- Interactive map of Dnyanganga Wildlife Sanctuary
- Location: Buldhana district, Maharashtra, India
- Nearest city: Khamgaon
- Coordinates: 20°32′53″N 76°39′00″E﻿ / ﻿20.548°N 76.650°E
- Area: 205.20 km^{2} (79.23 sq mi)
- Designation: Wildlife sanctuary
- Established: 1997
- Governing body: Forest Department, Government of Maharashtra
- Website: https://mahaforest.gov.in

= Dnyanganga Wildlife Sanctuary =

Wildlife sanctuary in Buldhana district, Maharashtra, India

Dnyanganga Wildlife Sanctuary (also spelled Dhyanganga Wildlife Sanctuary in some sources) is a wildlife sanctuary located in the Buldhana district of the Indian state of Maharashtra. The sanctuary is part of Melghat Tiger Reserve and is located near the Dnyanganga river, a tributary of the Tapti.

The sanctuary was notified by the Government of Maharashtra in 1997 under the Wildlife Protection Act, 1972 and covers an area of approximately 205.20 km^{2}. It lies within the Vidarbha region of Maharashtra and forms an important protected forest tract supporting regional biodiversity and wildlife movement.

==History==
The forest area comprising the present Dnyanganga Wildlife Sanctuary was historically managed as reserved forest prior to its declaration as a protected area. Recognising its ecological importance, the Government of Maharashtra declared the area a wildlife sanctuary in 1997 under provisions of the Wildlife Protection Act, 1972. Since notification, the sanctuary has been managed by the Maharashtra Forest Department with objectives focused on wildlife conservation, habitat protection, and regulation of human activities.

==Geography and climate==
Dnyanganga Wildlife Sanctuary is located in southern Buldhana district, near the towns of Khamgaon and Buldhana. The sanctuary forms part of the Deccan basaltic landscape and is characterised by undulating terrain with low hill ranges and shallow valleys. Elevation in the sanctuary generally ranges from about 250 to 550 metres above sea level. The climate is tropical monsoon in nature, with most rainfall occurring during the southwest monsoon season from June to September. Seasonal streams associated with the Dnyanganga River and its tributaries serve as important water sources for wildlife, particularly during the dry months.

==Flora==
The sanctuary is dominated by southern tropical dry deciduous forest.
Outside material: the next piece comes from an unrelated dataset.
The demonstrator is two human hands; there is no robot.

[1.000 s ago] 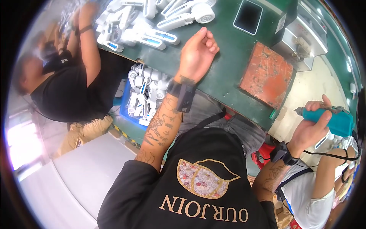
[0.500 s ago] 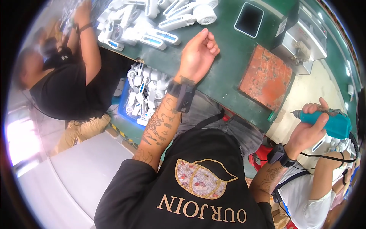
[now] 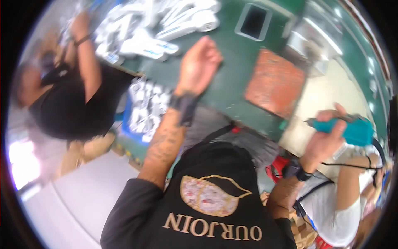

Teak (Tectona grandis) is the predominant tree species, along with anjan (Hardwickia binata), ain (Terminalia elliptica), dhaora (Anogeissus latifolia), and bamboo species. Vegetation structure varies from open woodland to relatively dense forest patches, supporting a range of ecological niches and contributing to overall biodiversity.

==Fauna==
Dnyanganga Wildlife Sanctuary supports a diverse assemblage of mammals typical of central Indian dry forests. Documented species include
- leopard (Panthera pardus),
- sloth bear (Melursus ursinus),
- striped hyena (Hyaena hyaena),
- sambar deer (Rusa unicolor),
- barking deer (Muntiacus muntjak),
- Nilgai (Boselaphus tragocamelus),
- wild boar (Sus scrofa),
- jackal
- Jungle cat.
Occasional reports of tiger movement have been recorded, indicating the sanctuary's role within a broader wildlife corridor in the Vidarbha region.

Occasional reports of Indian bison (Gaur) has also been reported on the sanctuary.

==Conservation and tourism==
The sanctuary is administered by the Maharashtra Forest Department through the Buldhana Forest Division. Management priorities include habitat improvement, fire prevention and control, soil and water conservation measures, prevention of illegal grazing and tree felling, and protection against poaching.

The Sanctuary is not developed as a major tourism destination, and visitor access is regulated primarily for conservation and educational purposes. The forest department periodically conducts nature awareness programmes, wildlife census exercises, and guided forest visits aimed at promoting conservation awareness while minimising disturbance to wildlife.